In the movie that opens Friday, the Oscar winner, playing opposite Sally Field as Mary Todd Lincoln, accurately conveys the way Lincoln walked — “like a laborer,” Goodwin says — and the way he talked.

That initially jarring, high-pitched voice he uses in “Lincoln”? Judging from accounts by several of Lincoln’s contemporaries, “that was authentic,” Goodwin says. “A high-pitched voice, at that time, was a great advantage because they would talk outside to huge crowds of people, and it would carry all the way to the back.”

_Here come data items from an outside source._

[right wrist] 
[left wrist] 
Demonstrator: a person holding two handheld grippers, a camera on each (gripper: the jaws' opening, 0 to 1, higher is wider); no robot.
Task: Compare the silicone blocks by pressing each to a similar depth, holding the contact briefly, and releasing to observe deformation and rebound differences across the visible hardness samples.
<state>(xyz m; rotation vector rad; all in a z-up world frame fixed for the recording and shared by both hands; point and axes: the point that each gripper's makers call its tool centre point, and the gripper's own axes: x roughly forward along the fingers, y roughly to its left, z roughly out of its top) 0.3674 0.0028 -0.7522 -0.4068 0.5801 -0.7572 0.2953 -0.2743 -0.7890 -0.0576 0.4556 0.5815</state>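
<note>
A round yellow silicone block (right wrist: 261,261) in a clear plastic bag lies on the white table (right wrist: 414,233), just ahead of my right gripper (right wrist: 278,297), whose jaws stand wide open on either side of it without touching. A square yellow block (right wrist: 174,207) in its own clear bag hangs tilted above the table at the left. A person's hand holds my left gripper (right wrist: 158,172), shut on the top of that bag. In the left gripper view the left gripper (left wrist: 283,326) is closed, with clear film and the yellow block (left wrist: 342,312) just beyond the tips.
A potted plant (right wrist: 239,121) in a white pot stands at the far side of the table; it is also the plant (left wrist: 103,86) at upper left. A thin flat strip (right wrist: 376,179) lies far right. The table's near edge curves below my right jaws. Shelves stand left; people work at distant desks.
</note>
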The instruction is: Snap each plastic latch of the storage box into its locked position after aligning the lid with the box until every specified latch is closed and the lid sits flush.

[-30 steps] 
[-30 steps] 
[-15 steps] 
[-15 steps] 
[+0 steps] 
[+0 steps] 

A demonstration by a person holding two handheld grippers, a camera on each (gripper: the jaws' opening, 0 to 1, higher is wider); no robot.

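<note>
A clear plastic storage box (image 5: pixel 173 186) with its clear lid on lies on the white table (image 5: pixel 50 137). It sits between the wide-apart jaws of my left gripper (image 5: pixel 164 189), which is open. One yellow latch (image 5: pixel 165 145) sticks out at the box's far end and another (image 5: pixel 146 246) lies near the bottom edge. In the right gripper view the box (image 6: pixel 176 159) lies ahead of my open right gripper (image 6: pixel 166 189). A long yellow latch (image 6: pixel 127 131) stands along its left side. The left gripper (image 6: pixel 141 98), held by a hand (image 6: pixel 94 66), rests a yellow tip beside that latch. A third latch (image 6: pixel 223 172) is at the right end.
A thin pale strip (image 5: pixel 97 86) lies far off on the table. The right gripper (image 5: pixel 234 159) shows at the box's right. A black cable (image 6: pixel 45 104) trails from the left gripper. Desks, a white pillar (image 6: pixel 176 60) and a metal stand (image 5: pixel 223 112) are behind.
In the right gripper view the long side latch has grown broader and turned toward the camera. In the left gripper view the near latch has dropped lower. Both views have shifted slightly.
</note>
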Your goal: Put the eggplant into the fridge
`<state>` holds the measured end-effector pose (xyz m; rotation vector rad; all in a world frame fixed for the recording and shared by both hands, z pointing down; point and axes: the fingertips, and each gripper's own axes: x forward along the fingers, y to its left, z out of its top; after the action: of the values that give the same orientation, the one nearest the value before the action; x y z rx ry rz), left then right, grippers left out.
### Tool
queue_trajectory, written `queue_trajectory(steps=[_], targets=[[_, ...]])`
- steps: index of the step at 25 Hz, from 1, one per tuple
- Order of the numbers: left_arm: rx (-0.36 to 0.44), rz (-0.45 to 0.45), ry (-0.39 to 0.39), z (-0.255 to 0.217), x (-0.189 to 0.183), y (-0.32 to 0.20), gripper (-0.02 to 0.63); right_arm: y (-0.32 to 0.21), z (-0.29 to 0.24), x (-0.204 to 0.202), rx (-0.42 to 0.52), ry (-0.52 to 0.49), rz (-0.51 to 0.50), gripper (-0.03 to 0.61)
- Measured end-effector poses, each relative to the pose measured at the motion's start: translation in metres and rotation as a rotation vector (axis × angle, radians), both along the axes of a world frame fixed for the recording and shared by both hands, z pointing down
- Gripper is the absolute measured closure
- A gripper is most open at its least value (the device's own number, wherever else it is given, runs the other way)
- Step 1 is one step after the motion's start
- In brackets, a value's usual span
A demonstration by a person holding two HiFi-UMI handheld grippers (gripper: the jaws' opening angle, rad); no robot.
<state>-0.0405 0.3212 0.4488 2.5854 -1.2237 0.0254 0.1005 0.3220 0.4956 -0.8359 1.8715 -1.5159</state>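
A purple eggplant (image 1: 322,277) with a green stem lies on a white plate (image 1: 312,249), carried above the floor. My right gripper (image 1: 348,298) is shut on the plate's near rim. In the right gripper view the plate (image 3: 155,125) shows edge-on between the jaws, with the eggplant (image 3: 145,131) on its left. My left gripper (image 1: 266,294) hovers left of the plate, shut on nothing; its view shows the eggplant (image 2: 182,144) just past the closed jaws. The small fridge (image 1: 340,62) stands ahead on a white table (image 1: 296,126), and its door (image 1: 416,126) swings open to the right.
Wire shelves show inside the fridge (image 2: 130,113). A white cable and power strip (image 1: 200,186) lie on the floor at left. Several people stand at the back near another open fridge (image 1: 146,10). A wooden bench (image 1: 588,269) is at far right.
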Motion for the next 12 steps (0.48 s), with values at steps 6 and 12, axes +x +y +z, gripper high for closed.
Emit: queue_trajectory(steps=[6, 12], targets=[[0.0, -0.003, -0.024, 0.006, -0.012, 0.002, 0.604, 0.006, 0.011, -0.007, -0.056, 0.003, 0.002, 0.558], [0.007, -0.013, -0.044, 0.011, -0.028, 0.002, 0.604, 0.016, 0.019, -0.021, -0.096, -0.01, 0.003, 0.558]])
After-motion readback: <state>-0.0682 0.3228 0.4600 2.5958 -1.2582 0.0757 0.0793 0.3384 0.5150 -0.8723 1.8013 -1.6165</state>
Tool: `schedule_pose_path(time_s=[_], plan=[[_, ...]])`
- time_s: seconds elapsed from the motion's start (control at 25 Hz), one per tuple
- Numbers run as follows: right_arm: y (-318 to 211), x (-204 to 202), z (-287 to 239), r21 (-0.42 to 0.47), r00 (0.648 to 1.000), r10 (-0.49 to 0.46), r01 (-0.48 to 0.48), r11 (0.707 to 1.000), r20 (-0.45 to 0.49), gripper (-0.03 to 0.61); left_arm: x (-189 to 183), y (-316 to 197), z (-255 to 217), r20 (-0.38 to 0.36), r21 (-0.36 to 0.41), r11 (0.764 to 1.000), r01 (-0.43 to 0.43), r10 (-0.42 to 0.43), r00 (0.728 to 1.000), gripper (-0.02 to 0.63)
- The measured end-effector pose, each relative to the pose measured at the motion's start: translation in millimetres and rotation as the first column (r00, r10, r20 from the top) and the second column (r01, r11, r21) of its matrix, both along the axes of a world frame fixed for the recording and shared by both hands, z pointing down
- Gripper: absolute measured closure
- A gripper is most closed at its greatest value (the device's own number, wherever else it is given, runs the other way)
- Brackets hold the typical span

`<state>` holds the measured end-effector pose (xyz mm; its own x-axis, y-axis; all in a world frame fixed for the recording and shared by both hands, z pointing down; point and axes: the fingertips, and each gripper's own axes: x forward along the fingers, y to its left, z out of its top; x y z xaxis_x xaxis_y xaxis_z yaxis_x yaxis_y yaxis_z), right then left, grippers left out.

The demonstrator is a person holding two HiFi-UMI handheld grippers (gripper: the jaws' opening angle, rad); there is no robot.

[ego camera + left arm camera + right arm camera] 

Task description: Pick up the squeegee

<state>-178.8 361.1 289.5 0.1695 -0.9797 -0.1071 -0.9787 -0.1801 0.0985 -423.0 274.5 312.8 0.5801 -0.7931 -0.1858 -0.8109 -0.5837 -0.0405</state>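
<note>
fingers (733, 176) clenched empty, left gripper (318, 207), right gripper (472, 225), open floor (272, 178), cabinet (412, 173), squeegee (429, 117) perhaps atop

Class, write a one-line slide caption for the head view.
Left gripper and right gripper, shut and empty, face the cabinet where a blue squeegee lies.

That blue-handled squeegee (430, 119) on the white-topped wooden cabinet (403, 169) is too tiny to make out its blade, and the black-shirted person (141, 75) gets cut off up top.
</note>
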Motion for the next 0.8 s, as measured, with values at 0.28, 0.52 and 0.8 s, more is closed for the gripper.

Spielberg and Day-Lewis also listened to WPA recordings of elderly Kentucky residents who would have shared a dialect with the Kentucky-born president. “That kind of authenticity is what they were after,” says Goodwin, whose insight and humor have made her a favorite guest of Jon Stewart and Stephen Colbert on Comedy Central.

Spielberg, who expressed interest in optioning “Team of Rivals” well before Goodwin finished writing the book, gave the author a sneak preview of the film in August in his home theater.

“His wife Kate (Capshaw) was seeing it for the first time, too,” Good win says. “And Spielberg was in the house waiting to hear what we thought.”

What did Goodwin think? “I loved it. It’s an amazing, amazing movie.

“Between Spielberg’s direction and the (Tony Kushner) script and the set design and Daniel Day-Lewis’ miraculous performance, you feel like you’re watching Lincoln. Not like you’re watching a movie, but you feel like you’ve been catapulted back in time.”

Spielberg’s focus on Lincoln in the final four months of his life was a courageous choice for the director, Goodwin says. “He knows he can do huge epic stories and big battles and special effects, but this is an intimate story about Lincoln.”

And it’s just as she always imagined the 16th president. “So many people just see that face that looks so sad, but when he told a story, his whole face would light up and change,” she says.

“People write about how they would get irritated because he’s telling stories all the time, and that was Lincoln. In these very tense moments, he’d be laughing, but that’s what you have to do sometimes.”


ON MAKING ‘LINCOLN’

Director Steven Spielberg: “I was strangely compelled by his awkwardness juxtaposed against his historic accomplishments. People just accept Lincoln as a part of our national landscape, and they move on to whatever is contemporary and interesting. But I wanted to know more about him - I know what he did, but why did he do it?”

Actor Daniel Day-Lewis: “I was very shy about the idea of taking on this. I’ve been tremendously privileged in being able to work in this country over the years. The idea of desecrating the memory of the most-beloved president this country has ever known was just kind of a fearful thing to me.”